Problem to solve: Copy out every line of the data that follows, exactly.

_ _ _ _ _

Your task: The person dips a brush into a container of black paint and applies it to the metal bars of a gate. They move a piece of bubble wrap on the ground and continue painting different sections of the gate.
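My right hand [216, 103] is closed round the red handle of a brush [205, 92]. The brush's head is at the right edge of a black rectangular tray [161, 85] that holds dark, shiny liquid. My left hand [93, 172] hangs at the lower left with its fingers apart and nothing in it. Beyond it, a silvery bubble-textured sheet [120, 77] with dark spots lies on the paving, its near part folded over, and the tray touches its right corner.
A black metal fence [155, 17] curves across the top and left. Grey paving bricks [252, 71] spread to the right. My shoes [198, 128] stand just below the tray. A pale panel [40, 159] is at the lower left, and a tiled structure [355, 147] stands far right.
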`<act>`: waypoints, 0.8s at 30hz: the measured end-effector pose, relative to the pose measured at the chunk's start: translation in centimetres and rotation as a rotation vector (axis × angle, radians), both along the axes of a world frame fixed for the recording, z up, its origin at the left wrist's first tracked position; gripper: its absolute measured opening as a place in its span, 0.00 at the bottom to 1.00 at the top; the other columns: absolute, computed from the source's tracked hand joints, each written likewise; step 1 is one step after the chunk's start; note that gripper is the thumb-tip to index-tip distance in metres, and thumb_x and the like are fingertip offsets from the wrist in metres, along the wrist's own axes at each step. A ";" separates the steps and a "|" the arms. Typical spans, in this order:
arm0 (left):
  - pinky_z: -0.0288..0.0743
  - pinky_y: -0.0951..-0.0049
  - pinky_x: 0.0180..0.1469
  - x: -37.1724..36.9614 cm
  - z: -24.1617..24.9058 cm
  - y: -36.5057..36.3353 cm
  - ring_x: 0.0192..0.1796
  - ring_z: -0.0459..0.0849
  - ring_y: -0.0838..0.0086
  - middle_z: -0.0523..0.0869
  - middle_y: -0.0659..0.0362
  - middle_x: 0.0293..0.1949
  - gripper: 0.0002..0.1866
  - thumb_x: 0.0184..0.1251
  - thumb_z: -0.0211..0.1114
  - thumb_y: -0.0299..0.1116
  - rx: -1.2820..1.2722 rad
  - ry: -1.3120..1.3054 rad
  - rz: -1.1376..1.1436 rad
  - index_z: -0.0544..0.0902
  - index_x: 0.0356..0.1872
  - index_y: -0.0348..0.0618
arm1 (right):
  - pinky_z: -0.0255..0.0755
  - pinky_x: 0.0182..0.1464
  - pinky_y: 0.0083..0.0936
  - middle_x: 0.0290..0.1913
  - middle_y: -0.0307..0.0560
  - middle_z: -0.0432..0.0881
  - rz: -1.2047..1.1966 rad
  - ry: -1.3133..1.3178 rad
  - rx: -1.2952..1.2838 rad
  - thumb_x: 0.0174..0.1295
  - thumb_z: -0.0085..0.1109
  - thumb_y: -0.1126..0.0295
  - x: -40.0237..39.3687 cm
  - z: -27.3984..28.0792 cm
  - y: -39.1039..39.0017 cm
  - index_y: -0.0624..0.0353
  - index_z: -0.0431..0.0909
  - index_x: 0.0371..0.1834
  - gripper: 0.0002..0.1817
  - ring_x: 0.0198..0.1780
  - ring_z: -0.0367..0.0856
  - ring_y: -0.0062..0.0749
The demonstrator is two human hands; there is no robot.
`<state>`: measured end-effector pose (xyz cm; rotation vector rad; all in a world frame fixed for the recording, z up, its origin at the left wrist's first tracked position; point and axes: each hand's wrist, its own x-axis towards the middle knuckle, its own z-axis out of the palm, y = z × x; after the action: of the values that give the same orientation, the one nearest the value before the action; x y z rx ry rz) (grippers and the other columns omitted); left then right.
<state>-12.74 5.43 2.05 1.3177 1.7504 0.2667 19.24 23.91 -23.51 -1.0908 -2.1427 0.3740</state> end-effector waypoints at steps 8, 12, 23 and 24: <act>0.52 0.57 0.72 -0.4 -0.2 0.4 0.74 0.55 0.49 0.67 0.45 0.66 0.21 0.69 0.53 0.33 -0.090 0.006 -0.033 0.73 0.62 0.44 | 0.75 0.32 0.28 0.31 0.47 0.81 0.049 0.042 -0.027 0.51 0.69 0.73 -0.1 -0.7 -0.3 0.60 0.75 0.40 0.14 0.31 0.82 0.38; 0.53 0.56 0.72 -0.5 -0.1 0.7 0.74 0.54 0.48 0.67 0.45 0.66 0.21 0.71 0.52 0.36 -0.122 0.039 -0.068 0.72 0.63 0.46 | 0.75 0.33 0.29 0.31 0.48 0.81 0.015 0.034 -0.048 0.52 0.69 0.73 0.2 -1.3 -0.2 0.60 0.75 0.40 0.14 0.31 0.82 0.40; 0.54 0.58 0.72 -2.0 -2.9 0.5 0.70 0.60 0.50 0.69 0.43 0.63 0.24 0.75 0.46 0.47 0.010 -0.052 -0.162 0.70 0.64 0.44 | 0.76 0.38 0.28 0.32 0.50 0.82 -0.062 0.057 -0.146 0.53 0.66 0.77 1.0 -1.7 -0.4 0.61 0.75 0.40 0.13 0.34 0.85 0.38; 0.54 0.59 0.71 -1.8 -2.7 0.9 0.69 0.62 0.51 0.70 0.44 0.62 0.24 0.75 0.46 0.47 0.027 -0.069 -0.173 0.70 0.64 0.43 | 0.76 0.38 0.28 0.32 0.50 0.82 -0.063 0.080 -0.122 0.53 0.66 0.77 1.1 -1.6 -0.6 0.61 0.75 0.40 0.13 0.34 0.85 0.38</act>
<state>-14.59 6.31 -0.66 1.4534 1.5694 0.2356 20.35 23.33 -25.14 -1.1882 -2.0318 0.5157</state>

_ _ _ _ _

Answer to this problem:
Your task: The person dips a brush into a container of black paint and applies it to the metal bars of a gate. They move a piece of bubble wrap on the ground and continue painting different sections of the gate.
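My right hand [216, 103] is closed round the red handle of a brush [205, 92]. The brush's head is at the right edge of a black rectangular tray [161, 85] that holds dark, shiny liquid. My left hand [93, 172] hangs at the lower left with its fingers apart and nothing in it. Beyond it, a silvery bubble-textured sheet [120, 77] with dark spots lies on the paving, its near part folded over, and the tray touches its right corner.
A black metal fence [155, 17] curves across the top and left. Grey paving bricks [252, 71] spread to the right. My shoes [198, 128] stand just below the tray. A pale panel [40, 159] is at the lower left, and a tiled structure [355, 147] stands far right.
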`<act>`: waypoints, 0.8s at 30hz: the measured end-effector pose, relative to the pose measured at the chunk's start: translation in centimetres and rotation as a rotation vector (axis × angle, radians), both along the axes of a world frame fixed for the recording, z up, its origin at the left wrist's first tracked position; gripper: its absolute measured opening as a place in its span, 0.00 at the bottom to 1.00 at the top; the other columns: absolute, computed from the source's tracked hand joints, each written likewise; step 1 is one step after the chunk's start; note that gripper is the thumb-tip to index-tip distance in metres, and thumb_x and the like are fingertip offsets from the wrist in metres, along the wrist's own axes at each step. A ";" separates the steps and a "|" the arms. Typical spans, in this order:
arm0 (left):
  - pinky_z: -0.0288..0.0743
  - pinky_y: -0.0951..-0.0049
  - pinky_x: 0.0180..0.1469
  - x: -37.1724..36.9614 cm
  - z: -24.1617..24.9058 cm
  - y: -36.5057..36.3353 cm
  - ring_x: 0.0192..0.1796
  - ring_z: -0.0459..0.0849
  - ring_y: -0.0838..0.0086
  - middle_z: -0.0523..0.0869
  - middle_y: -0.0659..0.0362
  - middle_x: 0.0293..0.1949
  - gripper: 0.0002..0.1866
  - thumb_x: 0.0184..0.1251
  - thumb_z: -0.0211..0.1114
  - thumb_y: -0.0299..0.1116
  - rx: -1.2820..1.2722 rad
  - ry: -1.3120..1.3054 rad
  - rz: -1.1376..1.1436 rad
  - index_z: -0.0544..0.0902
  - index_x: 0.0356..0.1872
  - index_y: -0.0348..0.0618
arm1 (right):
  - pinky_z: -0.0255..0.0755
  - pinky_x: 0.0182..0.1464
  - pinky_y: 0.0083..0.0936
  - middle_x: 0.0290..0.1913
  - middle_y: -0.0307..0.0560
  - middle_z: -0.0432..0.0881
  - rz: -1.2047..1.1966 rad
  - ry: -1.3133..1.3178 rad
  - rx: -1.2952..1.2838 rad
  - thumb_x: 0.0174..0.1295
  - thumb_z: -0.0085..0.1109
  - thumb_y: -0.1126..0.0295
  - x: -40.0237..39.3687 cm
  - z: -27.3984..28.0792 cm
  - y: -39.1039..39.0017 cm
  - index_y: -0.0624..0.0353
  - index_z: -0.0431..0.0909
  - index_x: 0.0371..0.1834
  - gripper: 0.0002..0.1817
  - ring_x: 0.0198..0.1780
  - ring_z: -0.0367..0.0856
  - ring_y: -0.0062..0.0749
The demonstrator is two human hands; there is no robot.
`<state>`: measured end-effector pose (xyz cm; rotation vector rad; all in a world frame fixed for the recording, z up, its origin at the left wrist's first tracked position; point and axes: each hand's wrist, its own x-axis towards the middle knuckle, its own z-axis out of the palm, y = z × x; after the action: of the values that give the same orientation, the one nearest the value before the action; x y z rx ry rz) (grippers and the other columns omitted); left then right.
<state>-12.74 5.43 2.05 1.3177 1.7504 0.2667 19.24 23.91 -23.51 -1.0908 -2.1427 0.3740</state> end-effector waypoints at steps 8, 12, 23 and 24: <act>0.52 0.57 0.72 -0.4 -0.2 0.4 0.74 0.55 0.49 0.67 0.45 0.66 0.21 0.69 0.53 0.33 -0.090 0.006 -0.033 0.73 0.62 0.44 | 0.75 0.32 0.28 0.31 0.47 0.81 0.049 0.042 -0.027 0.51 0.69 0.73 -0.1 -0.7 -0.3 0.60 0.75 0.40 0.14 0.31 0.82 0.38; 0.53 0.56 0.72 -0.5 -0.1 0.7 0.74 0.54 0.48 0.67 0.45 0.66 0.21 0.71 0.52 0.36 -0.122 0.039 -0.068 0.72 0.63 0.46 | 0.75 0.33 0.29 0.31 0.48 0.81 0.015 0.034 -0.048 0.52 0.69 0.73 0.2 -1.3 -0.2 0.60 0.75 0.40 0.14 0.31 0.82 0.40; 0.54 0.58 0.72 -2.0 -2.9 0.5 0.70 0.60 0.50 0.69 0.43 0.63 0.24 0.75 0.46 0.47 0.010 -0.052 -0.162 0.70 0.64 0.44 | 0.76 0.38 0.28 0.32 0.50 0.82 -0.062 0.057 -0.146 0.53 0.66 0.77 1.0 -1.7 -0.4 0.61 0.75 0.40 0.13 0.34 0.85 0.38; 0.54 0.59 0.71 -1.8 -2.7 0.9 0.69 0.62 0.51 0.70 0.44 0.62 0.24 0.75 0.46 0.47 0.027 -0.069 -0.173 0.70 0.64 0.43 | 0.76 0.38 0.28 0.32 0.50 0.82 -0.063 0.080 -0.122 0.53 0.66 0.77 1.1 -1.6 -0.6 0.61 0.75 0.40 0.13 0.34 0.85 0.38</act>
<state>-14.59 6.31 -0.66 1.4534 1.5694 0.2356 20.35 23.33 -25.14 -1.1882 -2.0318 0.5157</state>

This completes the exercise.